Quote from: Webernian on May 11, 2017, 02:35:06 PM
There is often quite a clear harmonic hierarchy in Webern, regardless of the use of tone rows. Babbitt follows suit for the most part too.
One only needs to read the scores to see the way he progresses through different harmonic stabilities, just like the renaissance music he was influenced by, or even Bach. It doesn't take a completely different approach, not at all.
If you wanted to truly understand what is going on, try a Schenker analysis.

You've given the game away. I said serialism was really about the ism, and you have confessed as much. If you need something like "a Schenker analysis" to understand the music then the music is really an exercise in the application of an applied theory -- the ism.

nathanb

I have become so fucking jaded with music forums lately.

Mahlerian

Quote from: Ken B on May 11, 2017, 03:35:28 PM
You've given the game away. I said serialism was really about the ism, and you have confessed as much. If you need something like "a Schenker analysis" to understand the music then the music is really an exercise in the application of an applied theory -- the ism.

You need theory to understand the construction of Bach or Mozart too.  What's your point?
"l do not consider my music as atonal, but rather as non-tonal. I feel the unity of all keys. Atonal music by modern composers admits of no key at all, no feeling of any definite center." - Arnold Schoenberg

bwv 1080

You dont need theory to listen to Webern, just open ears.  The sense of time, phrasing and space that stems from the compostional techniques becomes apparant and requires no knowledge of tome rows, Schenkerian analysis or anything else.  The phrasing is gestural and once you get that, it all falls in place

Contemporaryclassical

Quote from: Ken B on May 11, 2017, 03:35:28 PM
You've given the game away. I said serialism was really about the ism, and you have confessed as much. If you need something like "a Schenker analysis" to understand the music then the music is really an exercise in the application of an applied theory -- the ism.

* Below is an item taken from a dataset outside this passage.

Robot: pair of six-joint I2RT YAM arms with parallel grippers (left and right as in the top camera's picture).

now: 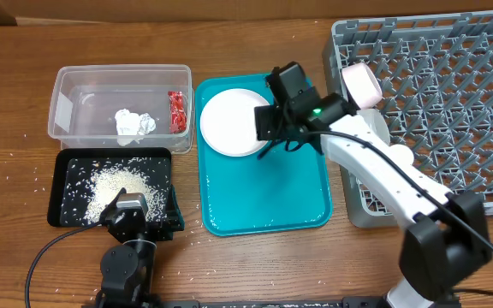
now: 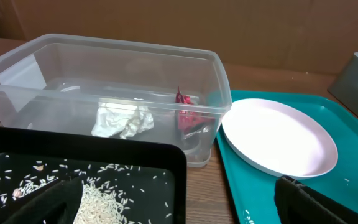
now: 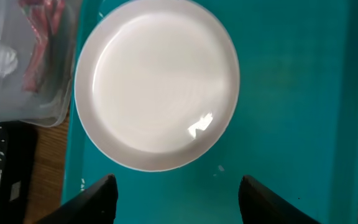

Rubbish, that's not what I was saying. What I said is, serialism can be broken down very conveniently just like diatonic music. You don't need any specific method. But regarding Schenker, it is a form of analysis that breaks down whatever the music is, "tonal" or "atonal", to it's fundamental functions. You can do it on Mozart to understand what he's doing. You should probably do it on Bach too, you can do it on Schoenberg, Elliott Carter. The list goes on.

I never stated that it was needed, as you should have payed attention to what I wrote. You can see a linear progression just by looking at a score alone, you don't need analysis tools to realize that there is a series of developing harmonic progressions in a Webern or Schoenberg piece.


And there is no game to give away either Ken

Contemporaryclassical

Quote from: bwv 1080 on May 11, 2017, 06:27:30 PM
You dont need theory to listen to Webern, just open ears.  The sense of time, phrasing and space that stems from the compostional techniques becomes apparant and requires no knowledge of tome rows, Schenkerian analysis or anything else.  The phrasing is gestural and once you get that, it all falls in place

Exactly

nathanb

Quote from: Mahlerian on May 11, 2017, 06:10:40 PM
You need theory to understand the construction of Bach or Mozart too.  What's your point?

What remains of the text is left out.